Tumour thrombosis

Tumour Thrombosis

Tumour thrombosis is a serious complication that occurs when cancer cells grow directly into blood vessels, forming a blockage made of tumour tissue rather than a typical blood clot.

tumor thrombus, tumoral thrombosis, intravascular tumor extension

Table of contents

What is tumour thrombosis?

Tumour thrombosis is defined as the extension of tumour cells into a blood vessel. Unlike a regular blood clot, which is made up of platelets (small blood cells that help stop bleeding) and fibrin (a protein that forms clots), a tumour thrombus consists of an organized collection of cancer cells[1][4].

This condition can affect any blood vessel but is more commonly found in veins. When it occurs, it represents intravascular tumour extension, meaning the cancer is growing directly into the vessel rather than simply pressing against it from the outside[2].

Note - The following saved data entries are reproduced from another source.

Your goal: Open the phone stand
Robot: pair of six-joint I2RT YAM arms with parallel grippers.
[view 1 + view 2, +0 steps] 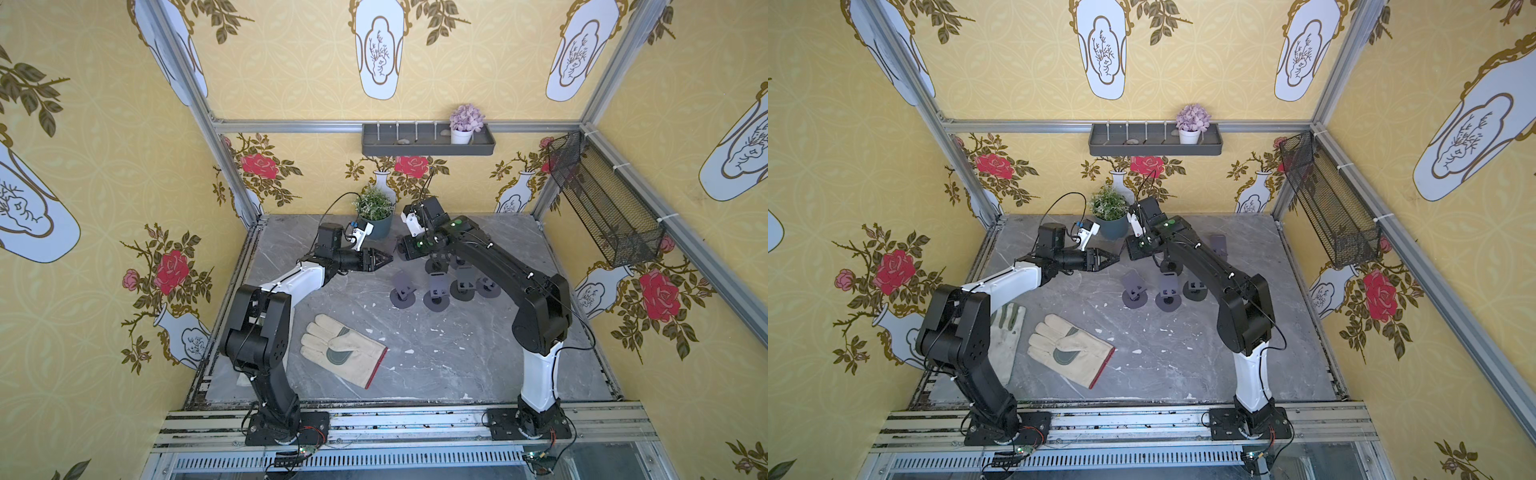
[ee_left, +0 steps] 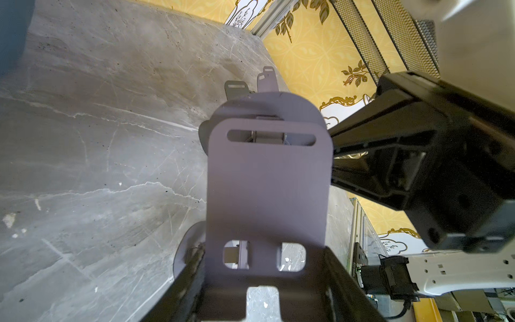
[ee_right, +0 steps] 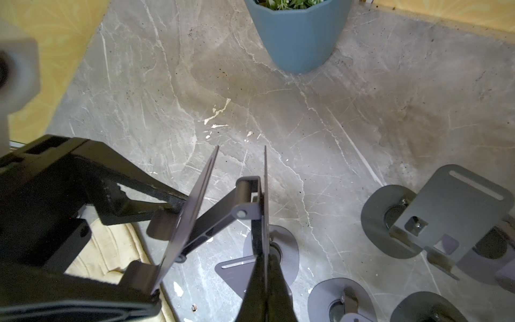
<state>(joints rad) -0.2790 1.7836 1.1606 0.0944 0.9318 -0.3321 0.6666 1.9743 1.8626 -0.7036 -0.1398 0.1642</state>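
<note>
The grey marble-patterned bench (image 1: pixel 436 365) carries everything except the task's piece. The grey-violet folding metal phone stand (image 2: pixel 267 189) hangs in the air above the far middle of the bench, held between the two arms.

The left pincer (image 2: pixel 263 267) is closed across the width of the stand's slotted rectangular plate, one finger on each side edge. The right pincer (image 3: pixel 263 259) is pinched tight on the thin round base, which shows edge-on and upright in the right wrist view.

Plate and base already stand apart in a narrow V, with the hinged link (image 3: pixel 220 220) stretched between them. So the unfolding looks under way but not finished. The next move likely calls for the left arm to swing the plate further from the base while the right keeps its pinch steady. The hinges probably resist, and a thin disc could twist out of such a grip.

Around them, from large to small:
- A pale leather work glove (image 1: pixel 1071 353) lies palm-up on the near bench, with a second glove (image 1: pixel 1005 332) partly under the left arm. Both are well clear.
- A green plant in a blue pot (image 1: pixel 374 216) stands just behind the pincers and limits any swing that way.
- A cluster of already opened stands (image 1: pixel 436 291) sits below and beside the right arm. One is almost under the held stand, so setting it down will need a free patch.
</note>
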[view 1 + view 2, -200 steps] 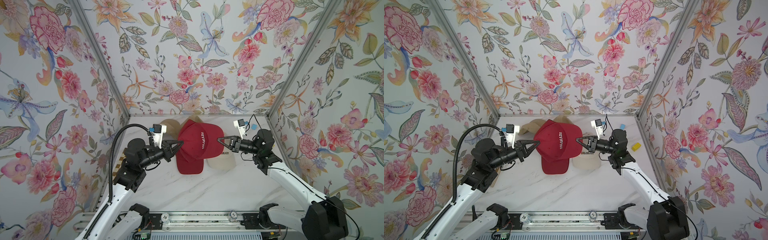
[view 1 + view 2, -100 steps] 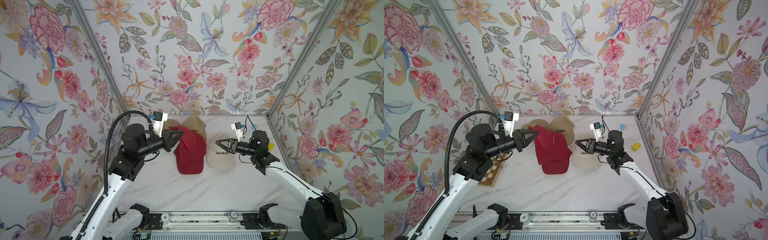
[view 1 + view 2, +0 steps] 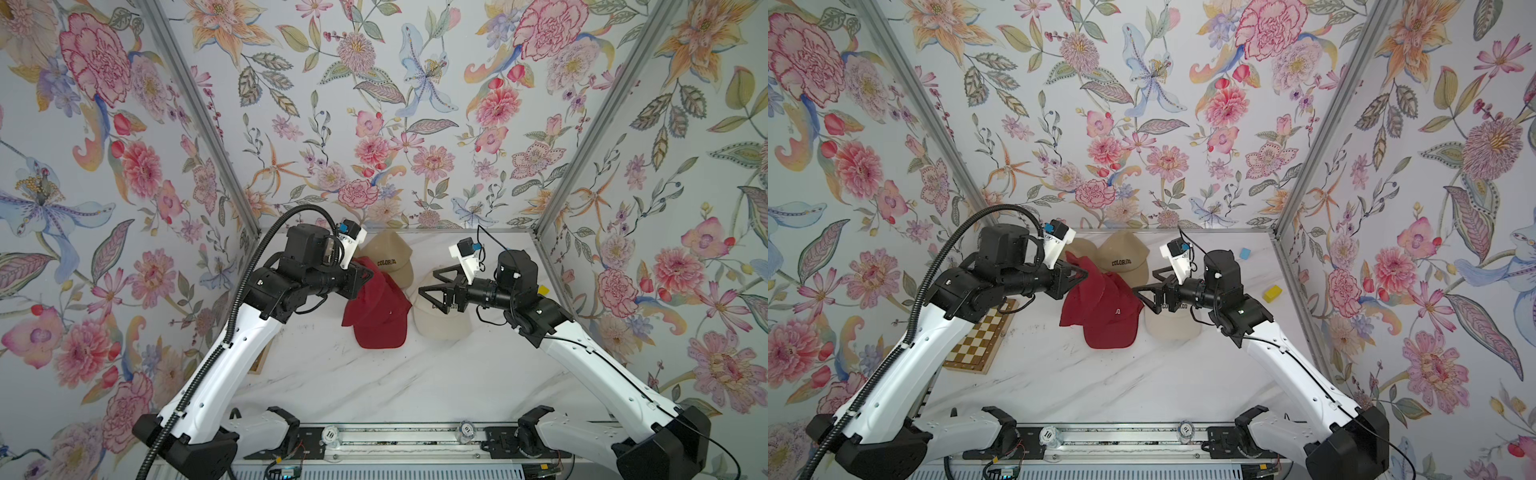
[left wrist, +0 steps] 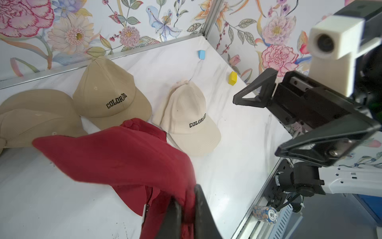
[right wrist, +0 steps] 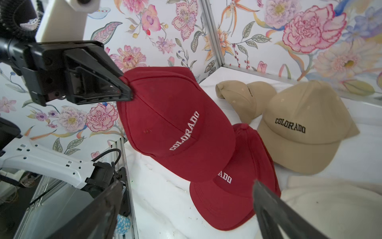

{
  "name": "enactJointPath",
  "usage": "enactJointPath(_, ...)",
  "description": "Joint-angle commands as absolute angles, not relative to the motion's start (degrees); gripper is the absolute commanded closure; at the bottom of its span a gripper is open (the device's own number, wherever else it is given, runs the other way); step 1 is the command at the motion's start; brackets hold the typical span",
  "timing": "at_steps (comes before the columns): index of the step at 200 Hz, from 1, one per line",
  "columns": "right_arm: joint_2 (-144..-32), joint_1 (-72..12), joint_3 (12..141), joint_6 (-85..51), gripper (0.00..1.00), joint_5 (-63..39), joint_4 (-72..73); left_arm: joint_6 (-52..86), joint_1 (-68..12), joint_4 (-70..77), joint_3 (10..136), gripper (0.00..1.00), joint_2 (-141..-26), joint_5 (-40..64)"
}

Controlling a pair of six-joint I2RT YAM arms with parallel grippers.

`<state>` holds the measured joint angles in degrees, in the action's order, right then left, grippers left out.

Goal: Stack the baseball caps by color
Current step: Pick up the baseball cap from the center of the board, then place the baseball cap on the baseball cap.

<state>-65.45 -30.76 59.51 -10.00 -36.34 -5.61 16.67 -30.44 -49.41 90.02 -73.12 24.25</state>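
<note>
In both top views the left tool [image 3: 371,275] is clenched on the crown cloth of a dark red cap [image 3: 358,301]. The cap hangs from it over the middle of the white marble bench [image 3: 374,386] and partly covers a second dark red cap [image 3: 384,332], which lies flat with its brim toward the robot. The right tool [image 3: 427,283] hovers released, jaws spread wide and holding nothing, above a cream cap [image 3: 442,326] that lies just beside the red ones. Behind them a tan cap [image 3: 1121,253] sits near the back wall, with a second tan cap [image 3: 1080,247] beside it, largely hidden by the left arm. A top view also shows a checkered board [image 3: 980,336] under the left arm, and a blue block [image 3: 1245,252] and a yellow block [image 3: 1272,294] near the right wall. In the left wrist view the red cloth is pinched between the two fingers [image 4: 203,215] and the dark red cap [image 4: 124,155] drapes away over the bench. The cream cap [image 4: 186,120] and both tan caps lie beyond it, and the right tool [image 4: 256,126] gapes opposite. In the right wrist view the dark red cap [image 5: 175,124] is lifted with its COLORADO lettering facing the camera, gripped at the left tool [image 5: 126,91]. The second dark red cap [image 5: 237,186] lies below it on the bench; whether the two touch cannot be told.
</note>
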Motion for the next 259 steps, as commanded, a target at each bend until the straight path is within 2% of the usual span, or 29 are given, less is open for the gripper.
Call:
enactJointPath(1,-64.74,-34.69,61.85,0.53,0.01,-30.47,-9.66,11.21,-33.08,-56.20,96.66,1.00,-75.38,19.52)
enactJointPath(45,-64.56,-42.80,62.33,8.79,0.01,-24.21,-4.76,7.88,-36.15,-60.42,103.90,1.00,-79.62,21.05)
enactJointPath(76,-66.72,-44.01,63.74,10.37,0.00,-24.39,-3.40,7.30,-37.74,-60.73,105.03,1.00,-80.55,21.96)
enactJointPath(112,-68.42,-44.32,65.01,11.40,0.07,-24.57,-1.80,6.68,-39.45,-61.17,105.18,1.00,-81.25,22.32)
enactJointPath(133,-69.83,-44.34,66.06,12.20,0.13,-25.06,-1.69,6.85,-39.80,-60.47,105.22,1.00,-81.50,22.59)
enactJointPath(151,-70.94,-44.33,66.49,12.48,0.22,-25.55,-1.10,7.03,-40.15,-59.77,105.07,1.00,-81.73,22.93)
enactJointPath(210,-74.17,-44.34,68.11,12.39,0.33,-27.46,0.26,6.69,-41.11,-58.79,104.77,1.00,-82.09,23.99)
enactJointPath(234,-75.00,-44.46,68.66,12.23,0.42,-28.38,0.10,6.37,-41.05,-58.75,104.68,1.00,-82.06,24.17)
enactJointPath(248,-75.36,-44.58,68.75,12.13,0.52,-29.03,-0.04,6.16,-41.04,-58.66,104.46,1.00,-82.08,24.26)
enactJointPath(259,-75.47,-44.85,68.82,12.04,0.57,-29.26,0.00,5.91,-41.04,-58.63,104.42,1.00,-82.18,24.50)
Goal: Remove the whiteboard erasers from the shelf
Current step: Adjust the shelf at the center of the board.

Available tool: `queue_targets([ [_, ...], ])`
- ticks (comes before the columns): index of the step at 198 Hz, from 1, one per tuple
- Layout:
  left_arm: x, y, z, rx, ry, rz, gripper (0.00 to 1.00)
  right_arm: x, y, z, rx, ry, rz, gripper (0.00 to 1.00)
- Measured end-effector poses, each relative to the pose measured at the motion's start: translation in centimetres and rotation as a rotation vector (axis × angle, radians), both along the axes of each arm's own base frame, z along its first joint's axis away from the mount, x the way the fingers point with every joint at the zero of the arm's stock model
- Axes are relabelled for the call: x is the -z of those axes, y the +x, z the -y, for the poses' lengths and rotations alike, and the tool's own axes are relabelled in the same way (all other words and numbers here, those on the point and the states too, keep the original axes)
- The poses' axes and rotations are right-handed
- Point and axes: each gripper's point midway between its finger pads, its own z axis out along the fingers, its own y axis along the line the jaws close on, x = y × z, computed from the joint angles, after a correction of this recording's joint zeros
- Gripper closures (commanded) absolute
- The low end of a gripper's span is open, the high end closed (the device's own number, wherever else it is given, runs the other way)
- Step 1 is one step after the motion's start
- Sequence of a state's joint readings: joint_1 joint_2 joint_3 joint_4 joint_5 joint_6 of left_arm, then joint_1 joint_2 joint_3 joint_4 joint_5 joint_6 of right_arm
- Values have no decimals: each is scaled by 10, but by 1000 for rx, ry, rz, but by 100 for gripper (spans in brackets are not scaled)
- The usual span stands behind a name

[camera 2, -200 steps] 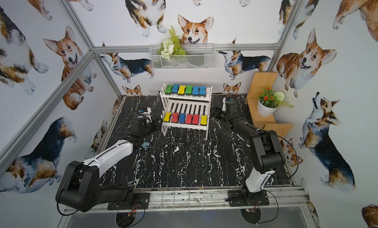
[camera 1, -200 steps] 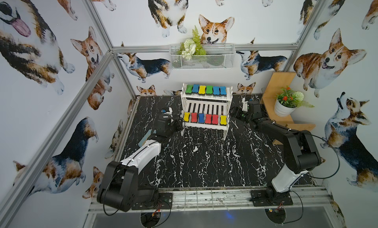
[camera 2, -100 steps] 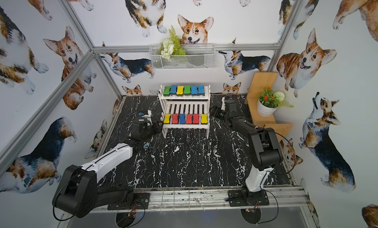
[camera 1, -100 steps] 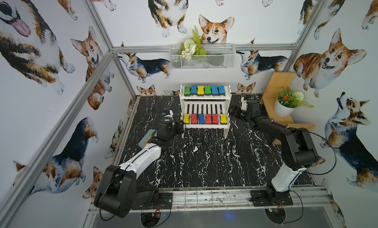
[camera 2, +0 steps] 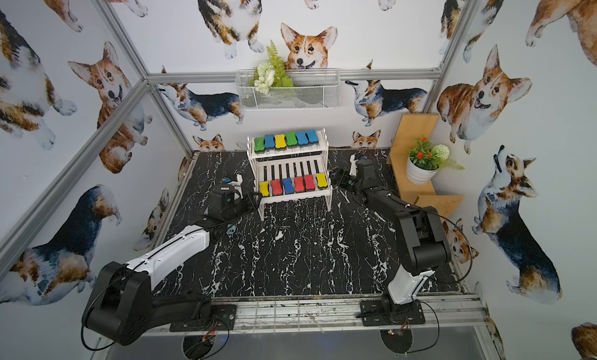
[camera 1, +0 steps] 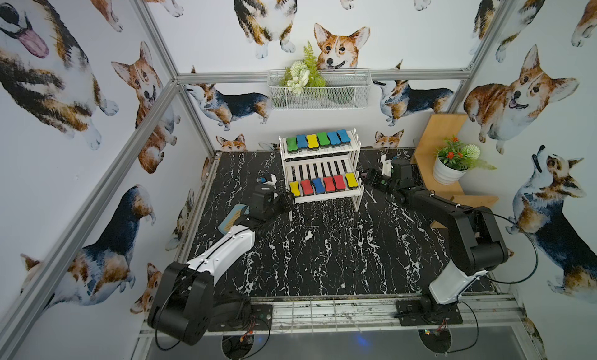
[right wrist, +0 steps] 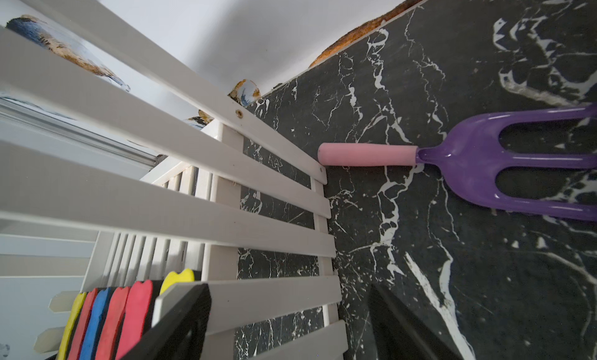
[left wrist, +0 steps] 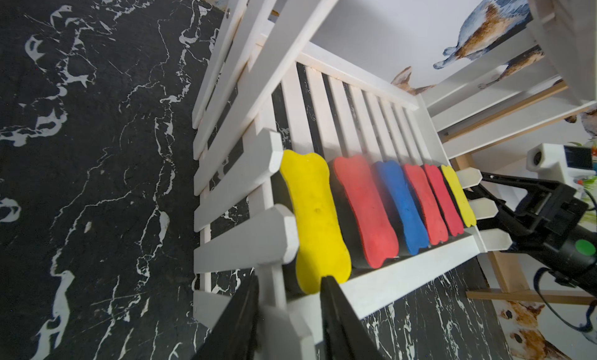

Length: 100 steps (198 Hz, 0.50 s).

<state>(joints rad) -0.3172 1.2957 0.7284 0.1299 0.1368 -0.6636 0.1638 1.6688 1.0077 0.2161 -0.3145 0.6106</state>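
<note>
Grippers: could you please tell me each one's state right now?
Left gripper: narrowly open beside the yellow whiteboard eraser, holding nothing.
Right gripper: open wide, holding nothing.

1. No word, label, brand, number or sign can be read anywhere in the room.
2. That includes the whiteboard erasers and the shelf.
</note>
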Motion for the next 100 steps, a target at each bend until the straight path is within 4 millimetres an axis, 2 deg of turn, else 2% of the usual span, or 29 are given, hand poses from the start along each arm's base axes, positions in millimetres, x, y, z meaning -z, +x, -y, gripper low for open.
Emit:
queue_targets([
  [51, -15, 5, 2, 15, 18, 5, 49, -3, -23, -1, 5, 23, -3, 18],
  [100, -20, 5, 1, 25, 49, 1, 43, -8, -46, -4, 13, 36, 8, 19],
])
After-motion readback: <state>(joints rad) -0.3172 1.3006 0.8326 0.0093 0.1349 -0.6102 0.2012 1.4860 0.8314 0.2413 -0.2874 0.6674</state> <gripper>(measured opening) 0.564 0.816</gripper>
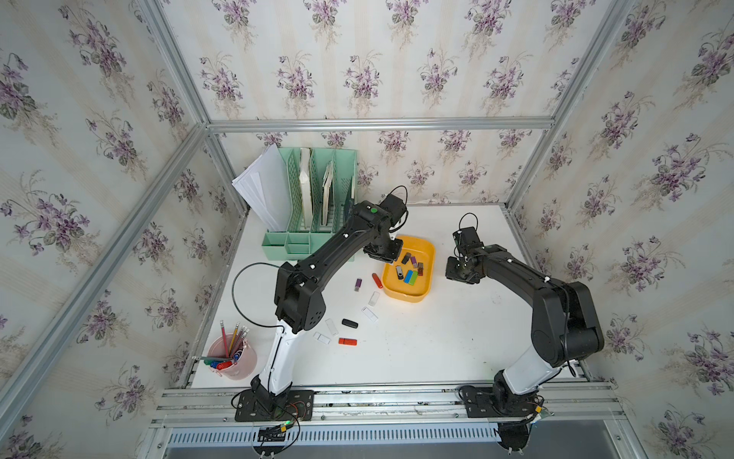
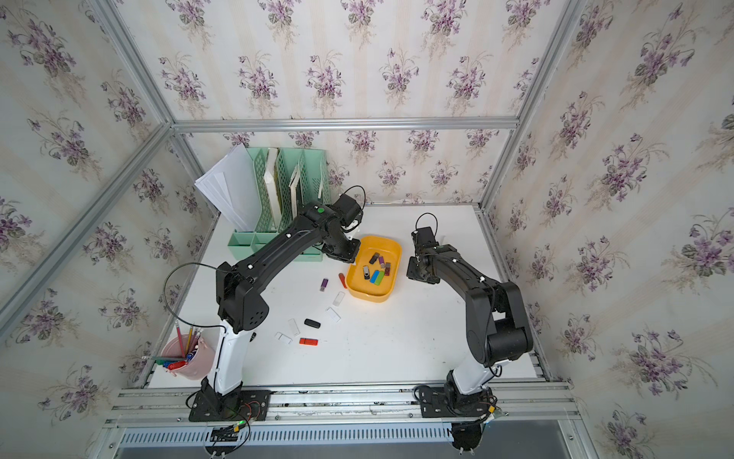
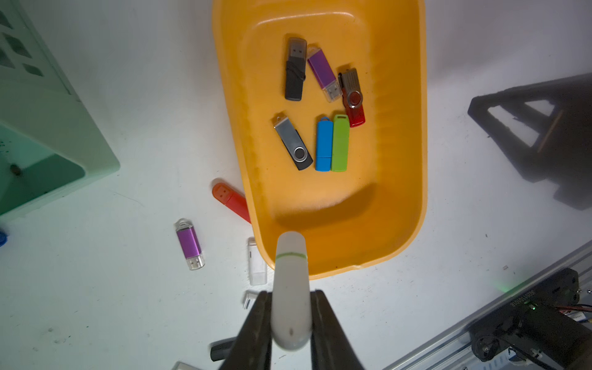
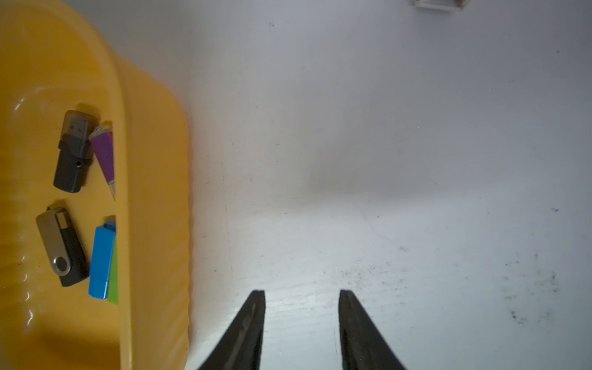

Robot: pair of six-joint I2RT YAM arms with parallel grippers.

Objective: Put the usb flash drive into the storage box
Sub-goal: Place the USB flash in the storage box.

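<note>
Left tool (image 3: 292, 293) is clamped on a white flash drive (image 3: 291, 269) with a thin green ring. It grips the drive by its back half, so the rounded front end sticks out ahead of the jaws. From the left wrist view, that front end sits over the short end rim of the storage box (image 3: 407, 179), the yellow-orange tray.

I read this as the carry step nearly finished, with the release not yet made. Six drives (image 3: 323, 147) lie on the box floor. A purple drive (image 3: 189, 243) and a red drive (image 3: 231, 201) are among those waiting on the bench (image 3: 96, 304), the red one right against the box's outer wall.

Right tool (image 4: 301, 293) hangs with its jaws apart and nothing between them, over bare bench just beside the box.

Next I want the left tool a little further in, so the whole drive is over the box floor rather than the rim. Then I want it down low before the jaws part. Dropped from here, I judge it could catch the rim and tumble outside.
</note>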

Tumour thrombosis is different from cancer-associated blood clots that form separately from the tumour. Understanding this difference is important because it affects how doctors approach treatment and what they expect for the patient’s outlook[4].

Which cancers most commonly cause tumour thrombosis?

Tumour thrombosis can occur in many different types of cancer, but certain cancers have a much higher tendency to grow into blood vessels. The cancers with the highest likelihood of causing tumour thrombosis include[1][3]:

  • Renal cell carcinoma (kidney cancer) – this type of cancer has a known tendency for vascular invasion, occurring in approximately 10% of cases
  • Wilms’ tumour – a type of kidney cancer that occurs mainly in children
  • Hepatocellular carcinoma (liver cancer)
  • Adrenal cortical carcinoma – cancer of the adrenal glands

Among these, renal cell carcinoma is the 9th most common type of cancer diagnosed in the United States and was projected to result in 14,400 deaths in 2017. The presence of tumour thrombus in this cancer changes how the disease is staged, affects the prognosis, and influences the surgical approach doctors take[1].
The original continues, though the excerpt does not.